In today’s noon report, we work through the case of a 66M, no known medical history, who presents with severe hypoxemia after 2 weeks of SOBOE and an episode of chest pain 2 days prior. Initial ddx included acute heart failure exacerbation vs pneumosepsis.
Eventually, he was found to have cardiogenic pulmonary edema due to acute MR from a ruptured posterior papillary muscle after missed MI!
See the didactic slide deck (including ECG and echo) here.
Key takeaways:
- Differential diagnosis for acute (flash) pulmonary edema:
- Increased preload (volume overload, acute AR or MR)
- Decreased contractility (MI, new onset tachyarrhythmia)
- Increased afterload (HTN, e.g. in renovascular HTN)

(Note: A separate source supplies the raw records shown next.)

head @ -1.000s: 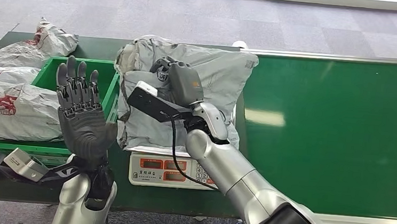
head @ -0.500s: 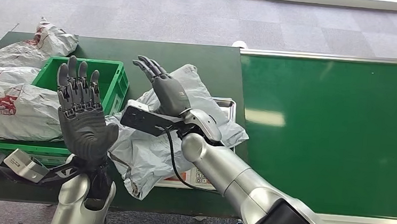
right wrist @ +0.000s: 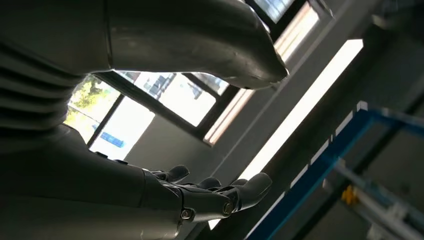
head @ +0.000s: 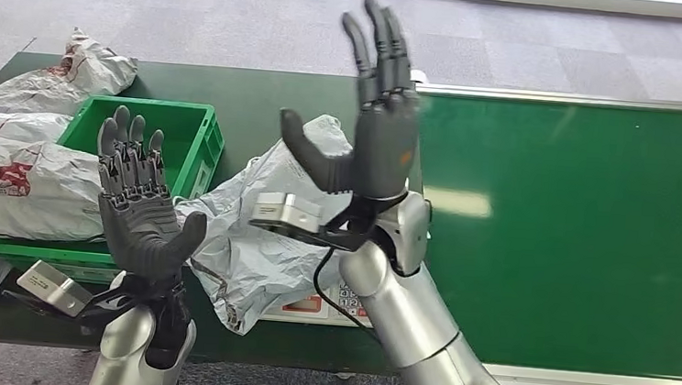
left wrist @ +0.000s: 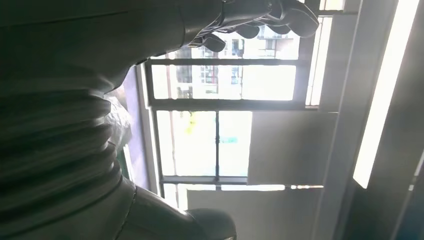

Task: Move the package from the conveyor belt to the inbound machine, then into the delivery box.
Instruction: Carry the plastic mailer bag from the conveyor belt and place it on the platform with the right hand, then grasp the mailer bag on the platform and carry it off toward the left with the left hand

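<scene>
Package (head: 261, 232), a crumpled grey mailer, is lying half on the inbound machine (head: 319, 303) and half spilling off its near-left edge toward the green delivery box (head: 196, 144), so it is sitting between the two stations the task names. The machine's red and white front panel is peeking out from under the bag, which suggests the weighing step is at hand or done, though the readout is too small to read.

The right hand (head: 375, 126) is standing raised above the table with its fingers stretched upward and thumb spread aside, holding nothing; it is well apart from the bag. The left hand (head: 139, 204) is also standing upright beside the delivery box, palm facing the camera, fingers apart and empty. Both wrist views are looking up at ceiling lights and windows, which fits hands pointing upward.

Judging from this, neither hand is grasping the package, and the bag's sagging edge is hanging near the table front, where it could slide off. Getting it into the delivery box would probably call for a hand coming down onto the soft, shifting film from the right and sweeping or lifting it leftward over the box wall.

More grey bags (head: 17, 176) are piling over the box's left side and beyond it, crowding the opening, while the green conveyor belt (head: 583, 230) is stretching away on the right
</scene>
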`<action>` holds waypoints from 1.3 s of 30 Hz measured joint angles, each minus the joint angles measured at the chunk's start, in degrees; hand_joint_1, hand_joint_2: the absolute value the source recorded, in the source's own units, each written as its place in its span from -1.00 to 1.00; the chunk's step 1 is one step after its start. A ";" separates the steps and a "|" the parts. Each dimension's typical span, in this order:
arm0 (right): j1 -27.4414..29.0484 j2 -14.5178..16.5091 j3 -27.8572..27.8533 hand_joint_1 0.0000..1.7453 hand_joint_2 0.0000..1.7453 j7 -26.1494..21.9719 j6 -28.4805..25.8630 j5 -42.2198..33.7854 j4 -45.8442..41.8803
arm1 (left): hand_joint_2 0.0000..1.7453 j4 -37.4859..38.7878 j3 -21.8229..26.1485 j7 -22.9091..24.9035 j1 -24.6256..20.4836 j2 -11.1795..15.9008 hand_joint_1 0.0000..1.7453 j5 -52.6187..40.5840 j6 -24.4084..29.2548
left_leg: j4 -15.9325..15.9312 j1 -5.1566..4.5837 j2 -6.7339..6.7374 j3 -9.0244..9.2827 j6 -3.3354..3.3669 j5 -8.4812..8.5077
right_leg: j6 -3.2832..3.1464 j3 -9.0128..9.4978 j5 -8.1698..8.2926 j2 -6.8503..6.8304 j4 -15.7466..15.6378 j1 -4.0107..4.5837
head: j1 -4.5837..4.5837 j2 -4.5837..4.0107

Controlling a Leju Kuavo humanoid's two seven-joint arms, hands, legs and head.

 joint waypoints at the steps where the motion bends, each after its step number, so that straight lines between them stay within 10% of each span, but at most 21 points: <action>1: 1.67 -0.01 -2.77 -1.00 1.00 -2.22 -0.08 -2.58 -5.26 | 1.00 0.36 0.00 0.39 -0.05 0.18 -1.00 -1.19 1.38 | 0.00 0.00 -0.04 -0.01 0.01 0.00 | 0.02 0.01 -0.01 -0.05 -0.01 -0.02 | 0.00 0.00; 14: 13.88 -0.06 -15.63 -1.00 1.00 -7.54 0.11 -10.86 -47.56 | 1.00 16.93 0.17 10.82 -8.37 4.15 -1.00 -21.75 12.18 | 0.02 -0.06 0.25 0.12 0.05 -0.03 | 0.04 0.02 0.01 0.16 0.01 -0.04 | 0.00 0.00; 22: 15.35 -0.27 -14.56 -1.00 1.00 -6.96 0.33 -9.18 -52.60 | 1.00 33.83 -5.13 21.09 -17.36 6.09 -1.00 -42.58 7.85 | 0.02 -0.06 0.19 0.12 0.08 0.04 | 0.06 0.09 0.04 0.10 0.01 -0.07 | 0.01 0.00; 39: 15.92 -0.44 -11.27 -1.00 1.00 -7.48 0.40 -8.95 -50.86 | 1.00 56.38 -12.23 23.37 -28.76 4.09 -1.00 -56.47 5.01 | 0.02 -0.07 0.24 0.17 0.13 0.08 | 0.08 0.19 0.12 0.13 0.01 -0.07 | 0.00 0.00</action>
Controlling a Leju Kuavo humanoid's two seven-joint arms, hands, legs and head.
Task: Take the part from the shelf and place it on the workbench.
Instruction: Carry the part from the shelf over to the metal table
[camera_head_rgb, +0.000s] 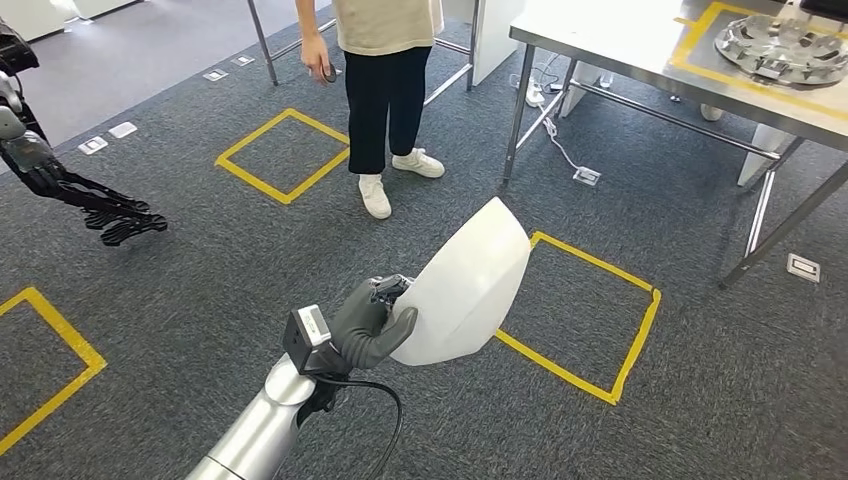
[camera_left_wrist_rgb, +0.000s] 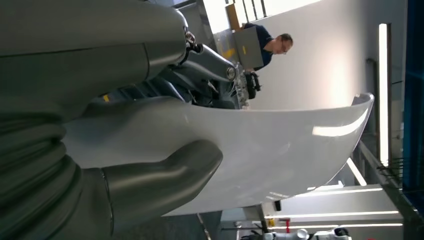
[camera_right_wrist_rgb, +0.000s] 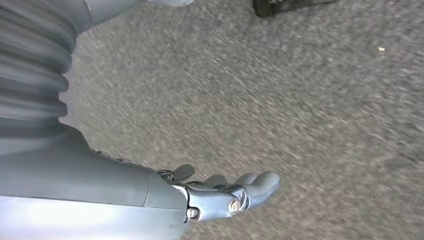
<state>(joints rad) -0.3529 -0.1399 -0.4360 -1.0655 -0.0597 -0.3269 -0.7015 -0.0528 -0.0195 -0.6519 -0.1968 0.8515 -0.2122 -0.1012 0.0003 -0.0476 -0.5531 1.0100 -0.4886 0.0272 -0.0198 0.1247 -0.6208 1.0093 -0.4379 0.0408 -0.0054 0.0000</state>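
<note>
The part is a large white curved shell (camera_head_rgb: 465, 285). My left hand (camera_head_rgb: 365, 325) grips its lower edge and holds it up over the grey carpet in the middle of the head view. In the left wrist view the thick grey thumb (camera_left_wrist_rgb: 165, 175) presses on the shell's (camera_left_wrist_rgb: 280, 150) smooth outer face, with the darker fingers behind its rim. The workbench (camera_head_rgb: 620, 40), a metal table with a yellow taped outline, stands at the far right. My right hand (camera_right_wrist_rgb: 225, 192) hangs over the carpet, its fingers loosely stretched out and holding nothing.
A person (camera_head_rgb: 385, 90) stands ahead, between me and the bench's left legs. A round silver fixture (camera_head_rgb: 780, 45) lies on the bench. Yellow taped squares (camera_head_rgb: 590, 320) (camera_head_rgb: 285, 155) mark the floor. A dark mechanical arm with a black hand (camera_head_rgb: 120, 220) reaches in at the left edge.
</note>
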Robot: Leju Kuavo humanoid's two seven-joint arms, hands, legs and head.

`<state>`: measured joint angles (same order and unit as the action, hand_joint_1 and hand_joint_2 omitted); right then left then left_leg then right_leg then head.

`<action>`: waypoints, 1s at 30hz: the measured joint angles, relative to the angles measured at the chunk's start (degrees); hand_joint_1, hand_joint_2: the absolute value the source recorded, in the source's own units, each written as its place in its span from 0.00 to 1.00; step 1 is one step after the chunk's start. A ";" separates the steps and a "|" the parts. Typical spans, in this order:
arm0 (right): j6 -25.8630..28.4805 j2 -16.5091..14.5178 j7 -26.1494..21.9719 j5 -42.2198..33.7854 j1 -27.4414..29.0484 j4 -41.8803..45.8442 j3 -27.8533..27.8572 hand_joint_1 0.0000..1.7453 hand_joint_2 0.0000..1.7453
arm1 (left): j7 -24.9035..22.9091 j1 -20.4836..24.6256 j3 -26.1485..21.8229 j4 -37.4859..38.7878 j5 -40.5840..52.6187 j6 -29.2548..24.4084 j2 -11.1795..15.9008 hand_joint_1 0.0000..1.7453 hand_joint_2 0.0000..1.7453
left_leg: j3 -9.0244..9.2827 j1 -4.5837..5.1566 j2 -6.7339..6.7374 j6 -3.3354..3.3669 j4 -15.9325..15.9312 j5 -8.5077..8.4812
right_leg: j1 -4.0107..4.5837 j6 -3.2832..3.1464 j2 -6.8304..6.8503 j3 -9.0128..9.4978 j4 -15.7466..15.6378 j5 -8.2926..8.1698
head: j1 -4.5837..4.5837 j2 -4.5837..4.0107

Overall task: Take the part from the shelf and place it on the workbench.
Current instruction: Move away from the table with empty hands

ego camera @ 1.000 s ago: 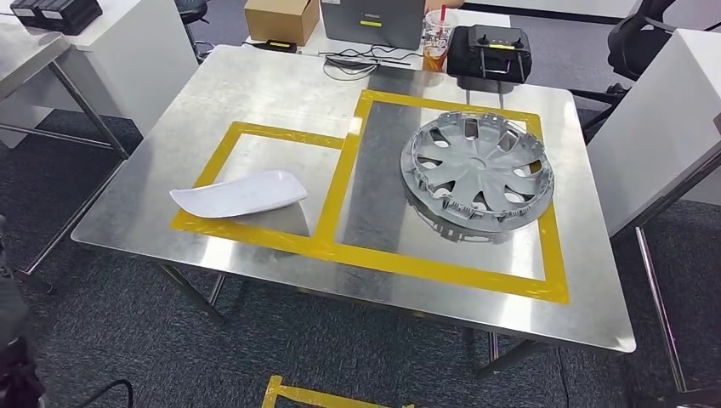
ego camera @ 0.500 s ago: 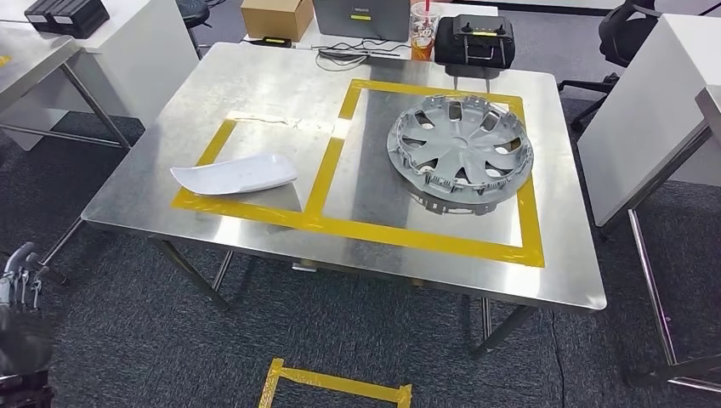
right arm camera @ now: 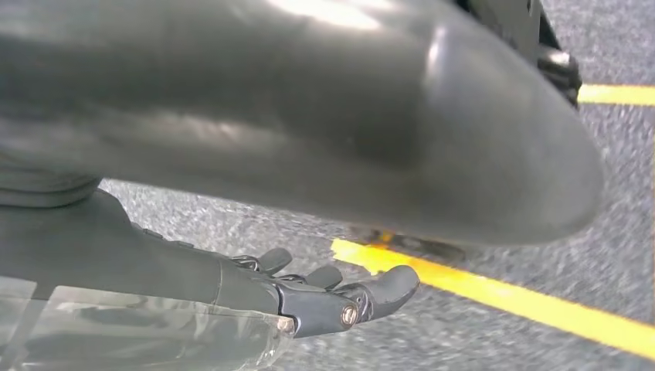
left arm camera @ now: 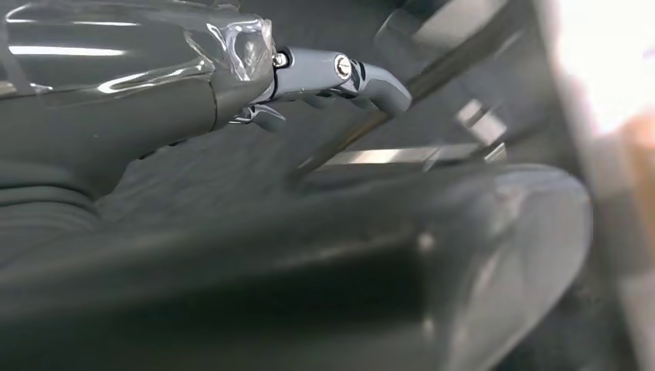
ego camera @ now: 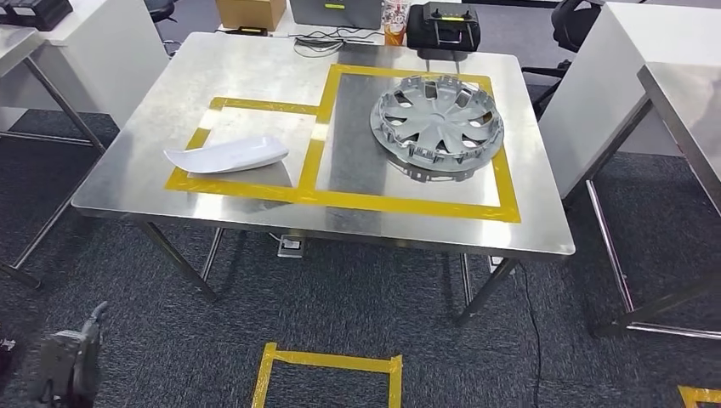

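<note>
White curved part point(ego camera: 226, 155) lies flat on the steel desk point(ego camera: 255, 68), inside the smaller yellow-taped rectangle point(ego camera: 246, 144) toward the desk's left edge. Just beside it, in the larger taped rectangle toward the right edge, rests a silver wheel cover point(ego camera: 437, 125). Along the far edge sit a cardboard box point(ego camera: 249, 12), a drink cup point(ego camera: 394, 22) and a black controller point(ego camera: 443, 26). Left hand point(left arm camera: 324, 77) hangs low over the carpet, fingers loosely curled, holding nothing; right hand point(right arm camera: 324, 297) likewise, above yellow floor tape point(right arm camera: 510, 297)
</note>
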<state>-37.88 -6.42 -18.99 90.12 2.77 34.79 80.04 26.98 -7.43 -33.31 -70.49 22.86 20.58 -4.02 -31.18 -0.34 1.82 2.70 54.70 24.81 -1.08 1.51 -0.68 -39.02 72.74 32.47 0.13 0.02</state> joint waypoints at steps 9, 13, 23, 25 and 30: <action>6.63 4.25 0.84 -0.02 -0.65 -8.92 -0.32 0.00 0.00 | -1.15 2.69 0.02 23.69 8.52 -1.61 4.07 0.00 0.00 | -4.46 0.03 1.11 -2.40 1.26 -4.13 | 0.54 -1.11 0.79 14.27 -19.09 -2.52 | -0.13 0.00; 7.85 5.73 0.72 0.01 -0.96 -13.02 -0.82 0.00 0.00 | -0.57 2.42 -0.03 32.78 11.08 -1.71 5.92 0.00 0.00 | -6.89 -0.40 -1.18 -3.77 10.61 5.94 | 0.13 -2.43 0.96 11.64 -19.05 -5.05 | -0.02 0.00; 11.25 7.93 2.09 -0.17 -1.53 -19.66 -1.25 0.00 0.00 | -3.86 3.74 -2.38 45.75 15.16 -2.12 9.80 0.00 0.00 | 6.12 -0.50 -2.02 -2.87 1.07 6.10 | 0.17 0.16 0.74 4.98 -16.22 -9.69 | -0.09 0.00; 11.56 8.43 3.61 -0.73 -1.59 -20.53 -1.20 0.00 0.00 | -5.16 3.93 -2.68 47.79 16.14 -2.12 10.46 0.00 0.00 | 5.02 -0.42 -1.63 -1.66 1.00 5.05 | -0.02 0.53 0.72 4.38 -15.50 -9.07 | -0.16 0.00; 11.96 8.77 8.26 -2.39 -2.00 -22.10 -0.72 0.00 0.75 | -7.76 4.38 -2.88 51.49 17.71 -0.70 11.01 0.00 0.00 | 1.07 0.15 -1.01 0.00 0.97 1.68 | -0.11 -0.47 0.72 0.55 -0.55 0.74 | -0.62 0.00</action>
<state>-25.93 2.35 -10.72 87.72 0.77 12.70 79.32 19.22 -3.04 -36.19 -19.00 40.56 19.88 6.99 -30.11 -0.19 0.81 2.70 55.66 26.48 -1.19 1.04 0.04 -38.46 72.19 33.20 -0.49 0.02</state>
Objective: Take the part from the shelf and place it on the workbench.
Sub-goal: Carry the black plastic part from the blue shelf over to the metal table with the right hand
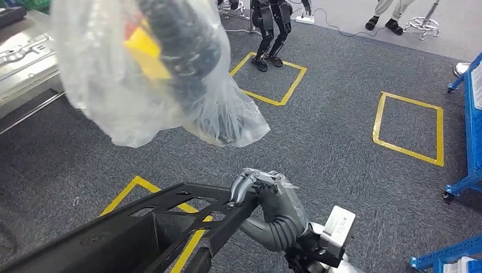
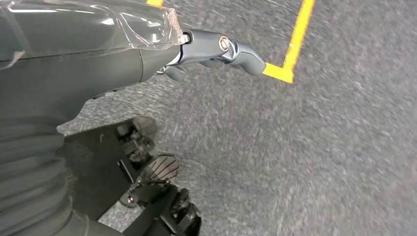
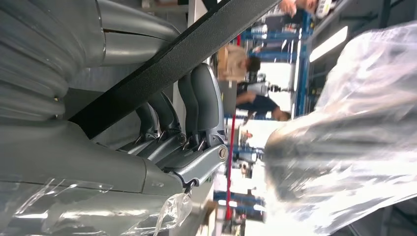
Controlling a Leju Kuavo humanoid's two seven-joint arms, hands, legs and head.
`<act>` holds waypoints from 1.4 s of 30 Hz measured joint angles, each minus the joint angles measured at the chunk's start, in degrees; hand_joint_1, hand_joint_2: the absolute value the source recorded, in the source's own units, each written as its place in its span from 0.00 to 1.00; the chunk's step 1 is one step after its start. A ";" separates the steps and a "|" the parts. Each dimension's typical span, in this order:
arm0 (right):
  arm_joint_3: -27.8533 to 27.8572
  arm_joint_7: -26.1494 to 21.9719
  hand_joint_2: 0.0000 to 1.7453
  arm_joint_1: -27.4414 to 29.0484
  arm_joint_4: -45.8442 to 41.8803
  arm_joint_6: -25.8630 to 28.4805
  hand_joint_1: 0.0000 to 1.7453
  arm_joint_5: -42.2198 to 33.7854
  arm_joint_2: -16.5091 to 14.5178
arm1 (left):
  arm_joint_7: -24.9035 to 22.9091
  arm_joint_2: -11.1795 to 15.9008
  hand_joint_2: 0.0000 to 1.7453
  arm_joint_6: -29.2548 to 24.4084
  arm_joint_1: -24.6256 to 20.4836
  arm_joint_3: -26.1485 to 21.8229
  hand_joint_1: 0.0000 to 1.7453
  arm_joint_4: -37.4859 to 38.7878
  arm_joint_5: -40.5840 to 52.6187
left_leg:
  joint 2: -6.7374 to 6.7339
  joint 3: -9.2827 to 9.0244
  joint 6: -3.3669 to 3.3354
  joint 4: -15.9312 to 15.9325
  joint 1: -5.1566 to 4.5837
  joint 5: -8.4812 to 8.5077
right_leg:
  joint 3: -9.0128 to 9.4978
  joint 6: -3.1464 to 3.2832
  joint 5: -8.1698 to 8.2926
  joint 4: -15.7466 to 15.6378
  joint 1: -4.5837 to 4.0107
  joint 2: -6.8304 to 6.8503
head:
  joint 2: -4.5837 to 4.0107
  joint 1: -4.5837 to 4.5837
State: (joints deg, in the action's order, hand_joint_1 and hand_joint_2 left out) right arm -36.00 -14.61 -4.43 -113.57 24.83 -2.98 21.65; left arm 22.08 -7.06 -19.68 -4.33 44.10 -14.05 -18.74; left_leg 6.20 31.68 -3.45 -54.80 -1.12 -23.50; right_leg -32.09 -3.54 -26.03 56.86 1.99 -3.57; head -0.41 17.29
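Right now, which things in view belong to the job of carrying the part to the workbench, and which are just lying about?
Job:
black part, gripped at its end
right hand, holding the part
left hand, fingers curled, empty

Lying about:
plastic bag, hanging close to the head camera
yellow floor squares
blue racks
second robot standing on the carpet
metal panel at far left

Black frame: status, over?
Right hand grips black frame at one end. Left hand wrapped in plastic, holds nothing visible. Clear bag hangs across the head view. Workbench not seen yet.
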 joint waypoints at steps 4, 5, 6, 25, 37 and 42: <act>-0.02 -0.44 1.00 -0.02 0.08 -0.04 1.00 -0.08 -0.28 | -0.07 0.18 1.00 -0.05 0.42 -0.01 0.00 0.04 0.02 | -0.29 1.13 0.90 -1.35 0.07 -0.64 | -0.01 1.70 -0.05 -0.16 -0.17 1.99 | -0.01 0.09; -0.03 -0.51 1.00 -0.03 0.08 -0.07 1.00 -0.16 -0.32 | -0.12 0.22 1.00 -0.07 0.42 -0.01 0.00 0.04 0.02 | -1.69 2.09 1.21 -3.38 0.11 -1.78 | 0.07 2.02 -0.05 -0.23 -0.18 2.60 | -0.01 0.16; -0.03 -0.55 1.00 -0.03 0.08 -0.10 1.00 -0.32 -0.33 | -0.24 0.24 1.00 -0.10 0.34 -0.01 0.00 0.04 0.03 | -3.37 3.72 1.56 -6.76 0.18 -3.47 | 0.13 2.27 -0.11 -0.26 -0.26 3.19 | -0.01 0.23; 0.09 -1.90 1.00 1.15 0.81 -0.21 1.00 -1.34 -0.72 | -2.24 0.49 1.00 -0.19 -0.41 0.03 0.00 0.07 0.65 | -3.62 -0.46 -1.02 1.54 0.26 1.04 | -6.00 -0.17 -8.21 15.45 -0.44 3.75 | -0.01 0.16; 2.53 -5.47 1.00 8.58 -0.50 4.67 1.00 -2.85 1.60 | -5.16 -0.42 1.00 0.00 -1.14 2.38 0.00 0.04 3.79 | -3.47 3.90 2.15 -7.60 0.67 -4.25 | 0.87 2.18 0.10 -1.14 0.00 3.19 | -0.02 0.71; 2.74 -4.59 1.00 8.05 -0.50 3.72 1.00 -3.54 1.95 | -3.46 -0.56 1.00 -0.22 -1.28 2.90 0.00 0.04 1.45 | -5.51 7.64 2.95 -14.47 1.54 -5.19 | 1.18 2.20 -0.30 -1.13 -0.06 4.84 | -0.02 0.80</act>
State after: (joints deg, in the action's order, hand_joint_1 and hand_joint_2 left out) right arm -33.26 -19.20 3.62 -114.07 28.54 -6.52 23.60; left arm 18.62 -7.62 -19.90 -5.60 46.99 -14.01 -17.29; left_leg 0.68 39.32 -0.51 -69.28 0.42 -28.69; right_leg -30.90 -1.34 -26.32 55.73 1.93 1.27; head -0.43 18.09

- Acute MR in native valves:
- Ischemic usually from papillary muscle rupture/ displacement
- Nonischemic usually from ruptured mitral chordae tendinae (flail leaflet) due to:
- Myxomatous disease (MVP)
- Infective endocarditis
- Rheumatic heart disease
- Spontaneous rupture, trauma
- Clinical manifestations:
- Decrescendo early systolic murmur heard at LSB or base is classic; if the jet is posteriorly ejected the murmur may be easier heard at the back
- However, acute MR may be silent – absence of systolic murmur does not reliably rule out MR
- In a minority of cases can result in asymmetric pulmonary edema which can mimic lobar pneumonia!
- Management
- Medical stabilization
- Reduce afterload (target lowest BP needed to perfuse organs) – vasodilators
- Reduce preload – diuretics, venodilators, NIPPV
- Maintain MAP (inotropes e.g. low dose epinephrine, dobutamine)
- Definitive management requires intervention (interventional cardiology or cardiothoracic surgery) for mitral valve repair/ replacement!